Bright spot analysis for photodynamic diagnosis of brain tumors using confocal microscopy.

BACKGROUND: In a previous study of photodynamic tumor diagnosis using 5-aminolevulinic acid (5-ALA), the authors proposed using fluorescence intensity and bright spot analyses under confocal microscopy for the precise discrimination of tumorous brain tissue (such as glioblastoma, GBM) from normal tissue. However, it remains unclear if bright spot analysis can discriminate infiltrating tumor in the boundary zone and whether this method is suitable for GBM with no 5-ALA fluorescence or for other tumor types. METHODS: Brain tumor tissue resected from 5-ALA-treated patients was sectioned to evaluate bright spots under confocal microscopy with a 544.5 - 619.5 nm band-pass filter, which eliminated the fluorescence induced by 5-ALA. Border regions and adjacent normal tissues were observed for differences in bright spot distribution. Histopathology was also conducted by hematoxylin and eosin (H&E) staining of serial slices from the same samples to confirm the locations of tumorous, infiltrating, and normal regions. Bright spot areas were then calculated for the same regions evaluated by histopathology. This method was applied for GBM with and without 5-ALA-induced fluorescence as well as for lower-grade gliomas and other brain tumor types. RESULTS: The bright spot area was substantially smaller in the GBM body than in normal brain tissues. Bright spot area was also smaller in infiltrating tumors than in normal tissue at the margin. The same bright spot pattern was observed in tumorous tissues with no 5-ALA-induced fluorescence and in non-GBM tumors. The bright spot fluorescence is suggested to arise from lipofuscin based on emission spectra (mainly within 544.5 - 619.5 nm) and optimum excitation wavelength (about 405 nm). CONCLUSIONS: Bright spot analysis is useful for discriminating infiltrating tumor from bordering normal tissue as an alternative or complement to photodynamic diagnosis with 5-ALA. This method is also potentially useful for tumors with no 5-ALA-derived red fluorescence and other nervous system tumors.

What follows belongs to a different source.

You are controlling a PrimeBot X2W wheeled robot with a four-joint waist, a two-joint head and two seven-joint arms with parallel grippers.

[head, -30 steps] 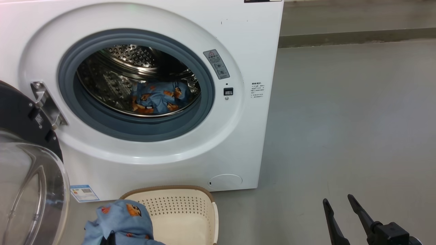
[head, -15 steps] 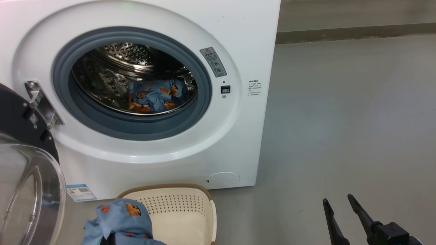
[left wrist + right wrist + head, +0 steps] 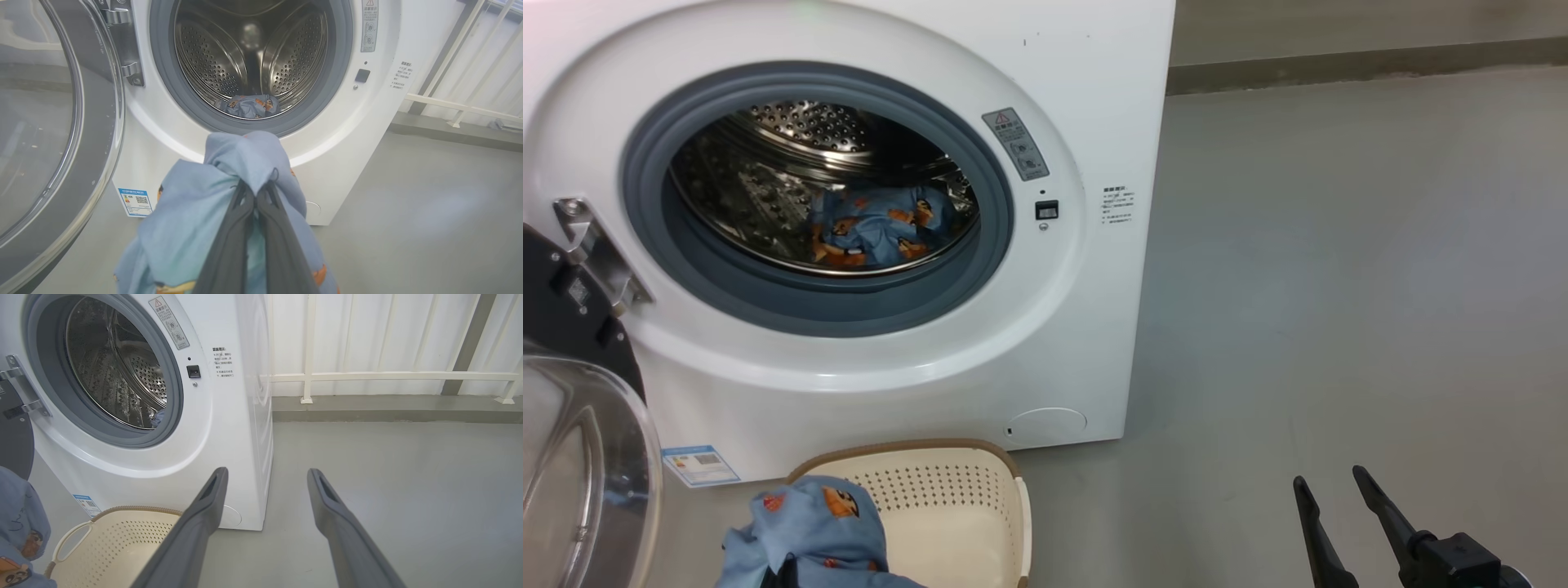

Fluorescence intensity and bright spot analyses using a confocal microscope for photodynamic diagnosis of brain tumors.

BACKGROUND: In photodynamic diagnosis using 5-aminolevulinic acid (5-ALA), discrimination between the tumor and normal tissue is very important for a precise resection. However, it is difficult to distinguish between infiltrating tumor and normal regions in the boundary area. In this study, fluorescent intensity and bright spot analyses using a confocal microscope is proposed for the precise discrimination between infiltrating tumor and normal regions. METHODS: From the 5-ALA-resected brain tumor tissue, the red fluorescent and marginal regions were sliced for observation under a confocal microscope. Hematoxylin and eosin (H&E) staining were performed on serial slices of the same tissue. According to the pathological inspection of the H&E slides, the tumor and infiltrating and normal regions on confocal microscopy images were investigated. From the fluorescent intensity of the image pixels, a histogram of pixel number with the same fluorescent intensity was obtained. The fluorescent bright spot sizes and total number were compared between the marginal and normal regions. RESULTS: The fluorescence intensity distribution and average intensity in the tumor were different from those in the normal region. The probability of a difference from the dark enhanced the difference between the tumor and the normal region. The bright spot size and number in the infiltrating tumor were different from those in the normal region. CONCLUSIONS: Fluorescence intensity analysis is useful to distinguish a tumor region, and a bright spot analysis is useful to distinguish between infiltrating tumor and normal regions. These methods will be important for the precise resection or photodynamic therapy of brain tumors.